Basic Usage

This page covers the fundamental concepts and usage patterns of Pavise.

Design Philosophy

Pavise is designed with these principles:

  1. Type-first design: Leverage Python’s type system for DataFrame validation

  2. Structural subtyping: Use Protocol for flexible schema definitions

  3. Optional runtime validation: Type checking is free, validation is opt-in

  4. Detailed error messages: Help users quickly identify and fix issues

Type Checking vs Runtime Validation

Type Checking Only

For internal functions, use type annotations without runtime overhead:

from typing import Protocol
from pavise.pandas import DataFrame

class UserSchema(Protocol):
    user_id: int
    name: str

def internal_processing(df: DataFrame[UserSchema]) -> DataFrame[UserSchema]:
    # No validation, just type hints
    # Type checker ensures schema compliance
    return df

Runtime Validation

At system boundaries (loading from CSV, database, API), validate explicitly:

import pandas as pd
from pavise.pandas import DataFrame

# Load data from external source
raw_df = pd.read_csv("users.csv")

# Validate at boundary
validated_df = DataFrame[UserSchema](raw_df)

# Now pass to internal functions with confidence
result = internal_processing(validated_df)

Covariance and Structural Subtyping

Pavise uses covariant type parameters, allowing schemas with more columns to be used where fewer are expected:

class MinimalSchema(Protocol):
    user_id: int

class ExtendedSchema(Protocol):
    user_id: int
    name: str
    age: int

def process_minimal(df: DataFrame[MinimalSchema]) -> None:
    pass

extended_df: DataFrame[ExtendedSchema] = ...
process_minimal(extended_df)  # OK: ExtendedSchema is compatible

Backend Selection

pandas Backend

from pavise.pandas import DataFrame

validated_df = DataFrame[UserSchema](pandas_df)

polars Backend

from pavise.polars import DataFrame

validated_df = DataFrame[UserSchema](polars_df)

The API is identical across backends, but they validate against their respective type systems.

Handling Optional Columns

Nullable Columns

Use Optional[T] for nullable columns:

from typing import Optional

class UserSchema(Protocol):
    user_id: int
    name: str
    age: Optional[int]  # Allows None values

Note: In pandas, nullable integers are stored as float64 when they contain nulls.

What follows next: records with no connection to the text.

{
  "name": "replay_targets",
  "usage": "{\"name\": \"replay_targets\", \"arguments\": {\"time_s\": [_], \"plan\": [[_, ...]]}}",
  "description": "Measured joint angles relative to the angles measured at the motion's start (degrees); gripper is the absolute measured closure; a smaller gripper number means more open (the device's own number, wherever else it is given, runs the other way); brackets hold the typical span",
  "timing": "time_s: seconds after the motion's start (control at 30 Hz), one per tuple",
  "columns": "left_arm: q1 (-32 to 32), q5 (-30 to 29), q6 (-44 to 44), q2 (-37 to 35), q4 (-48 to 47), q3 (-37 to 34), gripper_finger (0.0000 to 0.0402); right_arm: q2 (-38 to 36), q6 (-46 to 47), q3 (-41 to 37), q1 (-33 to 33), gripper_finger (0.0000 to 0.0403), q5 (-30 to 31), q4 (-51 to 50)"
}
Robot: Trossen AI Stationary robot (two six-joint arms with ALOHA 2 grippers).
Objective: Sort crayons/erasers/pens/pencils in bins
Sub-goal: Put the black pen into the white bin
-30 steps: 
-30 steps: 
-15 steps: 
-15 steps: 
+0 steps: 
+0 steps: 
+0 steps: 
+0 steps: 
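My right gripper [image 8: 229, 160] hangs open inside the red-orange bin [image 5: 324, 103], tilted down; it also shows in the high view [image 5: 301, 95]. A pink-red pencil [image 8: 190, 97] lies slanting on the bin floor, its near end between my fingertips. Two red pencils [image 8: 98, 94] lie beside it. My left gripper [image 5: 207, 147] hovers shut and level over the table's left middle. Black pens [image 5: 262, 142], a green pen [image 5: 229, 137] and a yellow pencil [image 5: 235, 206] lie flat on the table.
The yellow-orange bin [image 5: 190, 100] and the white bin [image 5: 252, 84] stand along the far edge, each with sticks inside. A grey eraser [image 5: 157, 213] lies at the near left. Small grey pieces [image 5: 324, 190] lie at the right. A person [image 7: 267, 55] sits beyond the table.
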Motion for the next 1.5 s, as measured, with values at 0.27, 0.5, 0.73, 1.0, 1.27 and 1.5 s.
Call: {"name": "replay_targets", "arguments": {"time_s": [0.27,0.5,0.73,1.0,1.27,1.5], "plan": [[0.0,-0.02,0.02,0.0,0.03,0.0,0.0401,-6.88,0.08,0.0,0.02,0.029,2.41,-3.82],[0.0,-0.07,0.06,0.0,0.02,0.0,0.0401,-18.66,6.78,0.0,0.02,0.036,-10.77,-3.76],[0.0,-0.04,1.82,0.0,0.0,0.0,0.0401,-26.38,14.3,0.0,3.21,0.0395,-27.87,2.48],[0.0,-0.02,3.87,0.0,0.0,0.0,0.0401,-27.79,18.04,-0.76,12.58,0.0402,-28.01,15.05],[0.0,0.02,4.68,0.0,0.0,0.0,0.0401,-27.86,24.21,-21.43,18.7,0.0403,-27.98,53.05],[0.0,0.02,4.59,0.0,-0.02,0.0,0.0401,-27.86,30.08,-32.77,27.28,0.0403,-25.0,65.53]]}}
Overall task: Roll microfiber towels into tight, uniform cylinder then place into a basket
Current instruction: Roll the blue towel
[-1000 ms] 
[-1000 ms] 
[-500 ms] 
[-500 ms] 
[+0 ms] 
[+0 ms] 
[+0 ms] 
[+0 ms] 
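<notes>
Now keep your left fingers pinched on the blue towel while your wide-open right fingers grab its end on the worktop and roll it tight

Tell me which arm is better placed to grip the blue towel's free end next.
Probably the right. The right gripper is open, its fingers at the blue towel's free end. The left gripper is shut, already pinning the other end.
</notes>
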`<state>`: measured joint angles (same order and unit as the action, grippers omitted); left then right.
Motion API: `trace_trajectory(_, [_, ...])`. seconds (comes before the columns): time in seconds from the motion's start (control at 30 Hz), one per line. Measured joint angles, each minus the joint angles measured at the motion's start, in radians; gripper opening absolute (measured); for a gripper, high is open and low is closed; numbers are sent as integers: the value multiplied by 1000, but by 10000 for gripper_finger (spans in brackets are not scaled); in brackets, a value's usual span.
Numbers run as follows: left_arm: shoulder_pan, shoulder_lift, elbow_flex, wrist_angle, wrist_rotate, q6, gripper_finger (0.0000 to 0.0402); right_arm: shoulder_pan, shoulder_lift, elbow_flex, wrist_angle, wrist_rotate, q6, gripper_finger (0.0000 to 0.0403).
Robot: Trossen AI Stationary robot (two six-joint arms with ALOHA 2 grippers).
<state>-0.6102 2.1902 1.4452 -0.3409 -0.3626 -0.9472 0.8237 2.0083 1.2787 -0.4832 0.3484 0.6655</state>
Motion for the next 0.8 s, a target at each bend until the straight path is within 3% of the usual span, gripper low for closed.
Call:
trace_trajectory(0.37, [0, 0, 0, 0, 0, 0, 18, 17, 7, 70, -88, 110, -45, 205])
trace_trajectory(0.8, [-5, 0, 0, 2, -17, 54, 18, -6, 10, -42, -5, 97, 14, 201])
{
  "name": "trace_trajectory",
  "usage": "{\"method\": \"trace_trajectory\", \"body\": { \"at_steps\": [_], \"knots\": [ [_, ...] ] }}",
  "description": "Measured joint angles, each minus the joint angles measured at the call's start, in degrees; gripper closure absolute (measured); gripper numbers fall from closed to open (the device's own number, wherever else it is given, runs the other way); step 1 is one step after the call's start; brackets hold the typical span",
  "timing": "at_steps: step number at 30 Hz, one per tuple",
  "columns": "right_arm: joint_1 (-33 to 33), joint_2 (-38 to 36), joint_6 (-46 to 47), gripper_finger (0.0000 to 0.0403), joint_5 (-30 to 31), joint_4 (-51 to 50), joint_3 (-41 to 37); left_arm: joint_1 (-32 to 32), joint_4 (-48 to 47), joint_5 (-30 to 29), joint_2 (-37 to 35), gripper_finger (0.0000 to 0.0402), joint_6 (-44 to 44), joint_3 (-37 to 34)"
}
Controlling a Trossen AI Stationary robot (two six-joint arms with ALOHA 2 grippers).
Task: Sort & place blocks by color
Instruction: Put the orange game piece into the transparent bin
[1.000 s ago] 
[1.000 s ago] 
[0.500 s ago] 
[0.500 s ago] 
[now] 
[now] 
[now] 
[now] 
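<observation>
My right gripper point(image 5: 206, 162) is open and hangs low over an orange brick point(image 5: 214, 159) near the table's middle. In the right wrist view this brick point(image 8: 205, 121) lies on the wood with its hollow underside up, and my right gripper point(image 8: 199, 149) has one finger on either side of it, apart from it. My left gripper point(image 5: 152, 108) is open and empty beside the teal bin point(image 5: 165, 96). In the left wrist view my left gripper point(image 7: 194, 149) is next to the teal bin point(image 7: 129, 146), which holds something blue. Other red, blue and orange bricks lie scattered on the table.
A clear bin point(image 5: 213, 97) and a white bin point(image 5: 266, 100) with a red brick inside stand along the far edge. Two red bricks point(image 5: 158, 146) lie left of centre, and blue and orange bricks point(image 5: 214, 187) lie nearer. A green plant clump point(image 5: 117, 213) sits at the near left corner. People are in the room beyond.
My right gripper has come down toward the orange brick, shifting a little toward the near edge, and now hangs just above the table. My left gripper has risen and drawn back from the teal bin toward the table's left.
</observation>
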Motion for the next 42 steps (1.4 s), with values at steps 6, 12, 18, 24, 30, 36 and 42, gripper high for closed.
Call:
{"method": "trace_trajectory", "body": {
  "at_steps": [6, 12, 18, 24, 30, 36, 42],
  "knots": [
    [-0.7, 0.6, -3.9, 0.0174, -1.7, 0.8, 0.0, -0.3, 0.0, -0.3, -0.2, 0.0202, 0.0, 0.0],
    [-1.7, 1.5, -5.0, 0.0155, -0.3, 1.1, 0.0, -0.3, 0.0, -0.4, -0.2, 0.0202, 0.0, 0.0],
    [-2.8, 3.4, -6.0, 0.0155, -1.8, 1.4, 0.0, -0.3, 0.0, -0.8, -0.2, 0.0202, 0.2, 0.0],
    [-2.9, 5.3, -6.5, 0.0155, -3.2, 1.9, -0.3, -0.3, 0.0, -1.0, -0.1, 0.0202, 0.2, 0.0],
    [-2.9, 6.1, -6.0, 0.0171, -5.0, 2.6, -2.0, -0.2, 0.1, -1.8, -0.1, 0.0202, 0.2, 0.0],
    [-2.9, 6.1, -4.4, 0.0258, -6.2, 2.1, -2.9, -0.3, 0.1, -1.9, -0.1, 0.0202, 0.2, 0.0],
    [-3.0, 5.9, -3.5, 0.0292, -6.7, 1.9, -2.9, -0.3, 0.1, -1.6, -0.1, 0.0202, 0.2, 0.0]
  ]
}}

In polars, all types are nullable by default.

Optional Columns

Use NotRequiredColumn[T] for columns that may not exist in the DataFrame:

from typing import Optional
from pavise.pandas import DataFrame, NotRequiredColumn

class UserSchema(Protocol):
    user_id: int
    name: str
    age: NotRequiredColumn[int]  # Column can be missing
    email: NotRequiredColumn[Optional[str]]  # Column can be missing, or contain None

# Valid: age column is missing
df1 = pd.DataFrame({"user_id": [1], "name": ["Alice"]})
validated_df1 = DataFrame[UserSchema](df1)  # OK

# Valid: age column is present
df2 = pd.DataFrame({"user_id": [1], "name": ["Alice"], "age": [25]})
validated_df2 = DataFrame[UserSchema](df2)  # OK

# Invalid: age column is present but has wrong type
df3 = pd.DataFrame({"user_id": [1], "name": ["Alice"], "age": ["invalid"]})
DataFrame[UserSchema](df3)  # ValidationError

Key differences:

  • Optional[T]: Column must exist, but can contain None values

  • NotRequiredColumn[T]: Column can be missing, but if present, must have type T (no None allowed)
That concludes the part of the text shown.